Exercise goal =
Please set down the entire listing exactly.
-------
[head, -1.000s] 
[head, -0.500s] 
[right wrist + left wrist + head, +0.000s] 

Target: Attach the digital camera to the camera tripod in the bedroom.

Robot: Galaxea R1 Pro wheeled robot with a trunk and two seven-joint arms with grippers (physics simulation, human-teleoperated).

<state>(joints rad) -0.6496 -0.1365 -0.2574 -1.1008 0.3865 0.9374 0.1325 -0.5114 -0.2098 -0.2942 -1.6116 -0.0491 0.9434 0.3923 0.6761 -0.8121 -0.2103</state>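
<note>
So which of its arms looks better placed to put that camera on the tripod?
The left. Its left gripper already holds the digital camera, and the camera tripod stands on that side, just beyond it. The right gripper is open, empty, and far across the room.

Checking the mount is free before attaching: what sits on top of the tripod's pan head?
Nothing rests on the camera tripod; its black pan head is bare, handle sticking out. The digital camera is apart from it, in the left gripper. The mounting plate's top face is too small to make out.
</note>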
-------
Answer space =
[head, -1.000s] 
[head, -0.500s] 
[right wrist + left wrist + head, +0.000s] 

Target: Attach the digital camera to the camera tripod in the bedroom.

Robot: Galaxea R1 Pro wheeled robot with a trunk and two seven-joint arms with grippers (physics simulation, human-teleoperated).

<state>(joints rad) -0.6496 -0.1365 -0.2574 -1.1008 0.3865 0.9374 0.1325 -0.5114 -0.2098 -0.2942 -1.6116 -0.0491 0.9434 0.3923 0.6761 -0.8121 -0.2103</state>
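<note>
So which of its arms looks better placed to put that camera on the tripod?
The left. Its left gripper already holds the digital camera, and the camera tripod stands on that side, just beyond it. The right gripper is open, empty, and far across the room.

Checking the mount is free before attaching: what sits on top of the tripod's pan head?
Nothing rests on the camera tripod; its black pan head is bare, handle sticking out. The digital camera is apart from it, in the left gripper. The mounting plate's top face is too small to make out.
</note>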

For this exercise, the work is now complete.